Melissa Lawson walks the aisles of Ralph's Fresh Fare on Hope Street, tossing a yellow onion and two carrots into a plastic bag before moving along. A USC senior, she has been on her own in the world of food provisions for three years, but none have been as hard as this one.

"I grew up in a household that really cared about food, so having my own house now means that I get to cook most nights, which I love," Lawson says while pausing in front of the cheese display. "But groceries have just become exorbitantly expensive this year and it's really beginning to take a toll."

Lawson is not alone on this. At a school like USC that only guarantees campus housing and meal plans for freshman, the majority of students move off campus and are on their own for three solid years. Those that once thought cooking for themselves would be more cost effective than eating out can think again: The USDA reported that the cost of food across the board has risen 6.3 percent between October 2007 and October 2008, and has continued to increase since then. Beef is up 7.9 percent since last October, cheese climbed 8.4 percent, apples rose an astonishing 20.1 percent and potatoes jumped 31.1 percent. What this translates to in dollar signs is the single highest price increase of food in 18 years.
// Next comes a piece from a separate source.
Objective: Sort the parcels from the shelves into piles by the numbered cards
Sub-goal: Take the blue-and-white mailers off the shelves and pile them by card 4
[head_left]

Lawson is like many students who have taken advantage of the newly constructed Ralph's Fresh Fare, a more upscale, health-conscious version of the prototypical Ralph's targeted toward SC students on Vermont and Adams boulevards. An avid fan of cooking, Lawson says the produce at Fresh Fare is noticeably better than the regular Ralph's, though with the rise in prices she's been seeking out other sources.

"When I have the time, I'll drive all the way to Culver City just for the Trader Joe's because their breads and cereals are so much cheaper. But then again, when gas was really high I found myself doing that a lot less. It's a no-win some days," she says.

On a Saturday in November, Lawson and her roommate, Charlotte Florance, ventured downtown to the farmer's market to see what they could find.

"The produce is great quality, and because it's not as trendy as the Santa Monica market, the prices aren't too bad either," Florance says after purchasing a bag of green onions and fresh portobello mushrooms for a combined cost of four dollars.

"This will make a few good omelets," she says, holding up her finds and smiling.

But the trend of farmer's markets has its downsides. While in Europe, local produce is starkly cheaper across the board than anything you'll find in a grocery store, the recent American obsession with organic and free-range food has often made the fresh markets a luxury more than a convenience.

"I can't afford to be paying this much for cheese, just because it's local," Lawson says, pointing to a sign for goat cheese at nine dollars a pop from a local farmer. "But then again, a block of cheddar even in Trader Joe's is, like, eight bucks right now."

Though not in dire straits, Florance is still feeling the hit. Like many SC students, her parents agreed to pay her way through school, and that includes food.

"I'm certainly lucky to be in a position where this isn't a life or death situation, but I still come back from Ralph's with a week's worth of food for one person, and it can easily be 70 or 80 bucks," she says. "I can't even fathom how families of five are managing."

The USDA attributes the surge in prices to several factors. A rise in global demand for food combined with the weak American dollar has resulted in an increase in agricultural exports. In layman's terms: if we're exporting everything, what's left in the US is going to be costly. Additionally, there has been a trickle-down effect across the globe due to a rise in grain prices. Not only does that make bread and cereal products higher, it makes it more costly to maintain the livestock that produce milk, eggs, and cheese, as well as the meat for chicken, pork, and beef.

In addition, the use of corn for biofuels has created a shortage, highly problematic for both the farmers that use it as feedstock and also for entire demographics of the population that rely heavily on corn products, like tortillas, for their diet. More than anything, costs of food are dependent on oil prices, which directly affects production and transportation costs. Though costs have fallen as the end of the year nears, analysts predict them to skyrocket again in the beginning of 2009, which means for people like Lawson, there is no end in sight.

"My mom has been telling me tips here and there that she remembers from the recession in the seventies," she says as she unpacks her bags from the farmer's market. "Make food that will last a while as leftovers, avoid canned goods because they cost more to produce, buy chicken in bulk. But in this economy—with gas this high, with employment this low, and to be graduating in six months—to be worried how I'm going to afford food in my budget is just.... terrifying."